• [Exercise brief]: Examine every line of the listing below. Count those containing "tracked" and state only the result.

==== Exercise data ====

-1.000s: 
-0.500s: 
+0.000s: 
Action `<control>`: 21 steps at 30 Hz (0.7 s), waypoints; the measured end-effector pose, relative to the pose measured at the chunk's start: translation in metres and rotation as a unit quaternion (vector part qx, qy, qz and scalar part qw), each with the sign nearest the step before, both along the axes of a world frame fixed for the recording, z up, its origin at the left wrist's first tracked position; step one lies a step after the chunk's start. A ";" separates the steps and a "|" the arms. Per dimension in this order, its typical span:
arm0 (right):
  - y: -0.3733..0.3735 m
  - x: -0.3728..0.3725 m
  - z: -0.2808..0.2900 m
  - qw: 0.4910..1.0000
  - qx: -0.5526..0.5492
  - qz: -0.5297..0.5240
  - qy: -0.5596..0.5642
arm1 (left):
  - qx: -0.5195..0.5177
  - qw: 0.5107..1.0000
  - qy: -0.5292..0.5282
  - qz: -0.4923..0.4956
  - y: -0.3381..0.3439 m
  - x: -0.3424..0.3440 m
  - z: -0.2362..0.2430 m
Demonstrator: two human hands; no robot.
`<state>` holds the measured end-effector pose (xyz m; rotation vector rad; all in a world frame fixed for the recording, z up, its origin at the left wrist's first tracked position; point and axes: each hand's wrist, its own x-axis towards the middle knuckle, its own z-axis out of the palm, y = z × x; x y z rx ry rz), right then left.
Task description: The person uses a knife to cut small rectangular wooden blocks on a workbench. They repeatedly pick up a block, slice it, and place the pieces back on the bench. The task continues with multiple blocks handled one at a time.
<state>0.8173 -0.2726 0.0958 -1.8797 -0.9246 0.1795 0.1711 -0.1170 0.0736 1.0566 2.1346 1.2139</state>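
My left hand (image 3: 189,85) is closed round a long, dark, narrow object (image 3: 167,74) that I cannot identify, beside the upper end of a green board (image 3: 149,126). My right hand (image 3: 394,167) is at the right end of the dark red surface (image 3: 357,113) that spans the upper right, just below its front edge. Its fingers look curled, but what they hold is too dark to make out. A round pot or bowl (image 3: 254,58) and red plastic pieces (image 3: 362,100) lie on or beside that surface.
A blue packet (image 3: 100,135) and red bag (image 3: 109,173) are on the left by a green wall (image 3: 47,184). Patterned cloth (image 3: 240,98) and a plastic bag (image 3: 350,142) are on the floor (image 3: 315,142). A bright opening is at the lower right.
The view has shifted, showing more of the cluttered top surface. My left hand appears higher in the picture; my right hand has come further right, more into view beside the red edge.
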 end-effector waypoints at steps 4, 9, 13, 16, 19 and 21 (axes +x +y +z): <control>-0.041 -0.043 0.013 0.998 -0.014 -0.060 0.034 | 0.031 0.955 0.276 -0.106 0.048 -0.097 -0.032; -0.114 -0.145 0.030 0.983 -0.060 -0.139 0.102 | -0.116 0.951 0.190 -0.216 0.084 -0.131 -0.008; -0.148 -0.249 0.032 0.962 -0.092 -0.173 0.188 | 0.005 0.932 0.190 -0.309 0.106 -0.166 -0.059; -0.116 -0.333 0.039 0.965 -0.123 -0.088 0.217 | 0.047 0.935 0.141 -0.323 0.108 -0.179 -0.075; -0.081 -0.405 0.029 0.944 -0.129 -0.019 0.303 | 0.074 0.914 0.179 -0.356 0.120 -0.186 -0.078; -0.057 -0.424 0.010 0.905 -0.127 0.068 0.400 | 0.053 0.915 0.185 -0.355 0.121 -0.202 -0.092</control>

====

• [Exercise output]: 2